Writing dinosaur fiction presents me with the problem of accurately describing the beasts. But appearances are only skin deep, and so the exact nature of dinosaur skin coverings is always on my mind. Have I written it right? Or will some dinosaur digger come along and say I’ve gotten it all wrong?
That’s why I continue to look at all the evidence I can find, whether on extinct dinosaurs or on their living relatives, the birds. Today I want to take a closer look at those fine feathered representatives of the dinosaurian lineage, the chickens, and see what they can tell us.
Above you see a fossilized piece of skin from a giant horn-faced dinosaur called a Centrosaurus. This fossil, collected by the American Museum of Natural History, shows the typical scaly hide often associated with the biggest and baddest of these beasts. Scientists identify these structures as scales similar to those seen on modern snakes, lizards, and birds. One scale in the upper right area is quite a bit larger than the others. Fine so far.
So let’s take a look at some bird scales. In this admittedly rather gross picture, a Chinese restaurant worker is peeling the outer skin layer from a chicken foot, which will soon grace a dim sum platter. You can immediately see the similarity of the scales on this delicacy with the fossilized scales on the Centrosaurus. Large scales, smaller scales, and even some tiny little ones. I imagine Centrosaurus feet would be considered an especially prized variety of dim sum. One foot feeds twenty people!
Anyway, here’s another look at dinosaur skin. This is a closeup of a fine-scaled form scientists call pebbles, found on a fossilized duckbilled dinosaur. It looks a lot like the smallest scales on that chicken foot.
Now, here’s the most interesting question of all. Just how much of a dinosaur’s hide was covered in what sort of scale? Large? Small? Pebbly? What?
And let’s not forget the recent fossil discoveries that have shown that most lineages of dinosaurs, meat eaters and plant eaters alike, had more than just scales on them. There were feathers and a sort of fur that fossil diggers like to call protofeathers or dino-fuzz. So, which parts of dinosaurs sported scaly coats, and which were equipped with sleek fur and feathers? No one knows for sure, but consider the following:
This is a picture of a breed of chicken called a Sultan. In addition to its turban of feathers where a naked-skinned comb ought to be, it also has swapped out some of those scales we were just looking at on its feet, for a bunch of feathers! Pretty incredible, isn’t it? And, given that breeders have only been collecting interesting mutant chickens like this for a couple of centuries, it’s mind-boggling to think of the number of variations that might have arisen in millions of years of dinosaur evolution.

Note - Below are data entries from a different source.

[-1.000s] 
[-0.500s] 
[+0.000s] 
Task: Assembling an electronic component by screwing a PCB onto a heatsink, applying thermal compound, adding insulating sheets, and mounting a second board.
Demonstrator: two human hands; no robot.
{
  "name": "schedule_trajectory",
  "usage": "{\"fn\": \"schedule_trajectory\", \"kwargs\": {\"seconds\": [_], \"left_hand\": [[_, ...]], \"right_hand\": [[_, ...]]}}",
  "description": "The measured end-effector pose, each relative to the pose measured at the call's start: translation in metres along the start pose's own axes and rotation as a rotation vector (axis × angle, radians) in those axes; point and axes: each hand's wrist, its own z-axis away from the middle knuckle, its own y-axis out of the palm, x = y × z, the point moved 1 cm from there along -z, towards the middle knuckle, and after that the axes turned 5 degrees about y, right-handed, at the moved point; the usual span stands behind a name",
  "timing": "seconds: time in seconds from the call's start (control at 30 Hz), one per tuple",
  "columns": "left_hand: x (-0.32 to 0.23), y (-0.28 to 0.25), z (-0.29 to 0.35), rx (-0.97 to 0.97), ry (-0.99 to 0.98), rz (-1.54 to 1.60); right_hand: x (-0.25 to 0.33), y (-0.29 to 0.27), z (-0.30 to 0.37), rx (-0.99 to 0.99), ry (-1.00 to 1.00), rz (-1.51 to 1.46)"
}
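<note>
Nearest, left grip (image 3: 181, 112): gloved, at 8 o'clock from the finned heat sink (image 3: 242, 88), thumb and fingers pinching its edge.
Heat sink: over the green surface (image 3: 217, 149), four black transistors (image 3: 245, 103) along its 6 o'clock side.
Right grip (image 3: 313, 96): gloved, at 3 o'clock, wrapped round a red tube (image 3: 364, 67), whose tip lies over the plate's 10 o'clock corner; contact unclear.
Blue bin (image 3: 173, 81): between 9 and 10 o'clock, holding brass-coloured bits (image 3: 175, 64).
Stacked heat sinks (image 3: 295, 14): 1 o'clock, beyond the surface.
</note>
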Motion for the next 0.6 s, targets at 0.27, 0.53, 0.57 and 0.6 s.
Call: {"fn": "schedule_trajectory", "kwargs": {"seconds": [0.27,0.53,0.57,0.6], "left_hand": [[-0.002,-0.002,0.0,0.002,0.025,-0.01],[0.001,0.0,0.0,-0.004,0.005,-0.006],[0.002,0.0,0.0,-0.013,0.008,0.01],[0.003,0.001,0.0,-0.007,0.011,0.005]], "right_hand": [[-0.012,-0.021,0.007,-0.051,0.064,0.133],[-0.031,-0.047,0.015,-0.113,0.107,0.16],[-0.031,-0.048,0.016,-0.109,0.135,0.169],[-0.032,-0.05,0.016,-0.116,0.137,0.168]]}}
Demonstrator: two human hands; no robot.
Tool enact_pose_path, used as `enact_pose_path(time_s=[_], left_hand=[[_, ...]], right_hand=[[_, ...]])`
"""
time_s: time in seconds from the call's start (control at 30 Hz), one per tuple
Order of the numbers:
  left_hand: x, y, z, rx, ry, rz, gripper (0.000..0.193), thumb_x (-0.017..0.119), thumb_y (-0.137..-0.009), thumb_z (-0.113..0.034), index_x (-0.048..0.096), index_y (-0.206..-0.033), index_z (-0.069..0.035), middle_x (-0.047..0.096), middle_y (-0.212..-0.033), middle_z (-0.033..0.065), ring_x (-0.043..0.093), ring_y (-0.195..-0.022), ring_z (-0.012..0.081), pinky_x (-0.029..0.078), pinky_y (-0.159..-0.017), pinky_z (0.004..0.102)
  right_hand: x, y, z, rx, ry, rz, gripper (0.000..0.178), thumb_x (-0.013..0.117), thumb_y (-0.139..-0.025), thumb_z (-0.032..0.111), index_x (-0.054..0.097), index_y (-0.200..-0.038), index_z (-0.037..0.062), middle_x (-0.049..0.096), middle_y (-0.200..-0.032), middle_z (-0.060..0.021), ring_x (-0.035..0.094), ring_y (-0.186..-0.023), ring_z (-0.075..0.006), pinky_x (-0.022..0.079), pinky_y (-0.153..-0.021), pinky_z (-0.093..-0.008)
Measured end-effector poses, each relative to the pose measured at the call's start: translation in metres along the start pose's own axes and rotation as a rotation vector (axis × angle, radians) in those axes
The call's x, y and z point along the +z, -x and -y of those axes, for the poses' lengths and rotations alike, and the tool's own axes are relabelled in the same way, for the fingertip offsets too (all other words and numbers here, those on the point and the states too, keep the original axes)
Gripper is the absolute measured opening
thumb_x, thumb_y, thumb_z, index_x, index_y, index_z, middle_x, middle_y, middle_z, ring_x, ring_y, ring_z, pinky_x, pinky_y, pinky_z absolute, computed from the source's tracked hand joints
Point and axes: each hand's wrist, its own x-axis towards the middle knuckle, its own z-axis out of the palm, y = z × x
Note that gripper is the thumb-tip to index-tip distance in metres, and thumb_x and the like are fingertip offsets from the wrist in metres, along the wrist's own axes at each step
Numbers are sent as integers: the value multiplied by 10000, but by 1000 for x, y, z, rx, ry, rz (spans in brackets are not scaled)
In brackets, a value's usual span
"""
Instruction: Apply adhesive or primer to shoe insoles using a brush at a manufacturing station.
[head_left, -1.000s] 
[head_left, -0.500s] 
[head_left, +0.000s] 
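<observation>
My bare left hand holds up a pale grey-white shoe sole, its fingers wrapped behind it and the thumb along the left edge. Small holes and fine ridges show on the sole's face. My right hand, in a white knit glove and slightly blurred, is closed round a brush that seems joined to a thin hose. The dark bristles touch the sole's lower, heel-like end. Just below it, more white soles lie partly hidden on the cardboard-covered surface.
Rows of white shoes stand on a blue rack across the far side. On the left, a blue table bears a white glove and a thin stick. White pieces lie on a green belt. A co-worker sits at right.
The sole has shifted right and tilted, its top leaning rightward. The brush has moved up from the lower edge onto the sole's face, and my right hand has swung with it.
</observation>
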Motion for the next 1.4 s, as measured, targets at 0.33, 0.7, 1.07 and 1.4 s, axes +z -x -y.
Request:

Every possible variation of scales and pebbles and fur and feathers must have existed on every possible part of the dinosaurian anatomy. Maybe even up-the-ying-yang and out the wahzoo!
So, how does this help me decide how to portray dinosaurs in my books? On the one hand, it makes knowing the absolute truth a matter of constant frustration. Even though the fossil record has provided dozens of examples of skin coverings, it is nevertheless a rare dinosaur for which the entire body has been preserved in enough detail to give a complete answer. So I am left guessing.
On the other hand, with so many variations of feathers and scales among chickens and other birds to go with, it’s clear that an author of dinosaur fiction has a “free range” of possibilities to choose from. And that’s what I do. My horn-faced dinosaur in “Saving Pachyrhinosaurus” is fully covered in woolly dino-fuzz, while the three-horned Triceratops in “Dinosaur Wars: Counterattack,” is quite scaly, with just a bit of fuzz here and there for effect.
Until someone can provide me with completely definitive fossil evidence, I’ll keep the variations coming.